▶ The task:
Needed from the entries below: every line that holds the word "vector".

▶ Supplied entries:
[Start of section]

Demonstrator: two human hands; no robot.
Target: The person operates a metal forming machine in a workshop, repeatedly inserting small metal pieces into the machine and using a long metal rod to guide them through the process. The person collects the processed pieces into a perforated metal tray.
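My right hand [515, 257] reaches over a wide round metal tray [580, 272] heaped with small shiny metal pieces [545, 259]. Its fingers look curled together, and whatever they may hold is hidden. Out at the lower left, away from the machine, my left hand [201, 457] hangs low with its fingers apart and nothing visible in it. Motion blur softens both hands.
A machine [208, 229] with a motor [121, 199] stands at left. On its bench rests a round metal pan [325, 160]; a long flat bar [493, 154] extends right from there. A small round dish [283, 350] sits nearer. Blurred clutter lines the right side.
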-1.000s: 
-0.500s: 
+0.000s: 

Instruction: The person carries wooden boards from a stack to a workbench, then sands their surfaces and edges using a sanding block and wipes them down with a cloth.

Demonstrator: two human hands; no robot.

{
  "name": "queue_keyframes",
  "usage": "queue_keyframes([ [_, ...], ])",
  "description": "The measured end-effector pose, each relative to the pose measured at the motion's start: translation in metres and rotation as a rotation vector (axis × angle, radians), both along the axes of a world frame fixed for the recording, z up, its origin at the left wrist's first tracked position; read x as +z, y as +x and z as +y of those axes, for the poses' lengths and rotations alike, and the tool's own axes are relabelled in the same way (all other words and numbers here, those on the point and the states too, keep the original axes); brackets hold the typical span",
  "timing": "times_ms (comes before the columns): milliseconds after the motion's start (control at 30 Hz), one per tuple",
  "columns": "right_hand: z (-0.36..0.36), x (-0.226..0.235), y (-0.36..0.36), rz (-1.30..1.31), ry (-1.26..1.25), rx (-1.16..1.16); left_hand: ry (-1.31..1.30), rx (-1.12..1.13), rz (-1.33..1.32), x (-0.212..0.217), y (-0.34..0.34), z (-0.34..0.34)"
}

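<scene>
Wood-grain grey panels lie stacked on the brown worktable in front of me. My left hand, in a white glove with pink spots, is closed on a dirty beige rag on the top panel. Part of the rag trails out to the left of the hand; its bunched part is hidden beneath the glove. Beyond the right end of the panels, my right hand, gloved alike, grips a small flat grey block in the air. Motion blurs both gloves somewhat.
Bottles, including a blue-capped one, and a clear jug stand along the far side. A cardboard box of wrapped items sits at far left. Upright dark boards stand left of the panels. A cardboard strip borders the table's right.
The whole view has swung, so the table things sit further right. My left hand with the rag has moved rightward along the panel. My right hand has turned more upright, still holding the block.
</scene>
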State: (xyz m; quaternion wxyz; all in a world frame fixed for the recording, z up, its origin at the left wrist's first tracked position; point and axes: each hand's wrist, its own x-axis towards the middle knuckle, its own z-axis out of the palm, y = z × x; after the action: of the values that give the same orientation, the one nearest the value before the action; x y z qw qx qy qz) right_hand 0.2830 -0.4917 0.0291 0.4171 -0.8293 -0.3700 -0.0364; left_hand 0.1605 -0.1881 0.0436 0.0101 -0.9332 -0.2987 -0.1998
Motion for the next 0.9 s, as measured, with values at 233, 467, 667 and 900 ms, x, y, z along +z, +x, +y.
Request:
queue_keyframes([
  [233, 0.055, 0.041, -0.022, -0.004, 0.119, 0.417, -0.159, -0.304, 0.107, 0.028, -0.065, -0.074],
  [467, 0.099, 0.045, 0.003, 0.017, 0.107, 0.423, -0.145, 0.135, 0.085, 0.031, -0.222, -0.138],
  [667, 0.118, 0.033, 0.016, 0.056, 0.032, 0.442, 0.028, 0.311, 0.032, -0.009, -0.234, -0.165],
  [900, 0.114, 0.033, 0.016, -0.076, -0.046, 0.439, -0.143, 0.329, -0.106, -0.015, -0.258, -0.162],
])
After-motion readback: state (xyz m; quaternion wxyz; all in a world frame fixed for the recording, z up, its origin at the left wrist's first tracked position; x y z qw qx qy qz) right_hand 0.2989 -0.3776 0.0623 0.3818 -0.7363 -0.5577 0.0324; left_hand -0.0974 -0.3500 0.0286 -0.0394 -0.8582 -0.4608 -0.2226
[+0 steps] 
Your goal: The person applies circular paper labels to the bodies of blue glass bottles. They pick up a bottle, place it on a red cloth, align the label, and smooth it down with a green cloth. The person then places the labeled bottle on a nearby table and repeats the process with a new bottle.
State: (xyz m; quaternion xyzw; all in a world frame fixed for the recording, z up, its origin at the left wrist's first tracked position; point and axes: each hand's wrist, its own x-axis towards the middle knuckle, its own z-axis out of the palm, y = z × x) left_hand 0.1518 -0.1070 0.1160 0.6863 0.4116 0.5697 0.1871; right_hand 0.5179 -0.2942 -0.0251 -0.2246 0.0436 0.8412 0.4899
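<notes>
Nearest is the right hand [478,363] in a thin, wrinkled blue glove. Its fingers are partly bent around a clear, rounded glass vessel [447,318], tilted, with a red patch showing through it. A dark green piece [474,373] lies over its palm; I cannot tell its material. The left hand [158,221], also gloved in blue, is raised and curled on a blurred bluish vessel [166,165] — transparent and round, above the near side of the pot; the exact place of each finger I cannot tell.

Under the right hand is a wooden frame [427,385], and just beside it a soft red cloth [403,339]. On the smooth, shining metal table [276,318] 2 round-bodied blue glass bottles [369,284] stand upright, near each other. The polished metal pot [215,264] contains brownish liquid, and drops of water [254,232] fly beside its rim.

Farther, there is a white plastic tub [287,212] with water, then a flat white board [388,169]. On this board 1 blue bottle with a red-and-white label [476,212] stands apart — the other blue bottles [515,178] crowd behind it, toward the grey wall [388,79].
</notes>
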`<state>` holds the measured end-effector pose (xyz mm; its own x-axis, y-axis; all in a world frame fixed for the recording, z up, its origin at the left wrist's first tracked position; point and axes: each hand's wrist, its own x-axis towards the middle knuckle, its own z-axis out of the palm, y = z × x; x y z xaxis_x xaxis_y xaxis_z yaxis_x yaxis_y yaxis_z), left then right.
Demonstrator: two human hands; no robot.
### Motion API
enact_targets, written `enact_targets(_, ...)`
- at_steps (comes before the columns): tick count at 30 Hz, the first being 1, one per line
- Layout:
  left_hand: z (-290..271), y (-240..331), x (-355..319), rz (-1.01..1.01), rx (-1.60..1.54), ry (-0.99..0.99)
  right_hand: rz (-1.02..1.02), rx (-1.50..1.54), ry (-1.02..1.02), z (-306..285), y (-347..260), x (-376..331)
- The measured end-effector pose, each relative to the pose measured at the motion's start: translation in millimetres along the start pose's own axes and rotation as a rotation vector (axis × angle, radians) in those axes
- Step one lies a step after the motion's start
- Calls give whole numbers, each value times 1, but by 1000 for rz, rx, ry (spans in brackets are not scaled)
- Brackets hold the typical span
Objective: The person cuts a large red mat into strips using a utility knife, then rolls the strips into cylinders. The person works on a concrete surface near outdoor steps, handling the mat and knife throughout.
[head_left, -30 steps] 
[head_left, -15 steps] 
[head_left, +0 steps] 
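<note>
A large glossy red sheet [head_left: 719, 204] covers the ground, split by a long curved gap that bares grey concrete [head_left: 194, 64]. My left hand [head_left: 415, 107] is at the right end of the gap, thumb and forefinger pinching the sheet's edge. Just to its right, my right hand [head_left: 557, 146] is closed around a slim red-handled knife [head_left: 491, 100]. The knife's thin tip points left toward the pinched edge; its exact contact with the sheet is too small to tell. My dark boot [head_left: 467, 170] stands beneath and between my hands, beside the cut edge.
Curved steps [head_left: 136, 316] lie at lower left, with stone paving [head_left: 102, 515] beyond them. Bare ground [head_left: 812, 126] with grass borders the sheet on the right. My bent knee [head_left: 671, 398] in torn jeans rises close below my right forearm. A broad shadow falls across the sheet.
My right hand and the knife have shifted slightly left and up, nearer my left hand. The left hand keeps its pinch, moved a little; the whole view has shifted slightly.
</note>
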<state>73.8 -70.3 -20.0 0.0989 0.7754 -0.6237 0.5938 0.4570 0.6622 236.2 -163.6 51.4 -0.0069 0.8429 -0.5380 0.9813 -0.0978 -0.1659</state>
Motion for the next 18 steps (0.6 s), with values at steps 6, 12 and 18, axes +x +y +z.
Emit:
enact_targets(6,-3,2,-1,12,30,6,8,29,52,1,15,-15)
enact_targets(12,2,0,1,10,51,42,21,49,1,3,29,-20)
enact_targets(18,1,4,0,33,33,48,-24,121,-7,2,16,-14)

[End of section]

▶ Result below:
  "description": "The measured end-effector pose, each relative to the pose measured at the motion's start: translation in metres and rotation as a rotation vector (axis × angle, radians), both along the axes of a world frame fixed for the recording, z up, its origin at the left wrist's first tracked position; read x as +z, y as +x and z as +y of those axes, for the poses' lengths and rotations alike, and the tool's own axes are relabelled in the same way (all other words and numbers here, those on the point and the states too, keep the original axes); brackets hold the typical span",
- The measured end-effector pose, each relative to the pose measured at the motion's start: translation in millimetres along the start pose's own axes and rotation as a rotation vector (axis × angle, radians) in those axes

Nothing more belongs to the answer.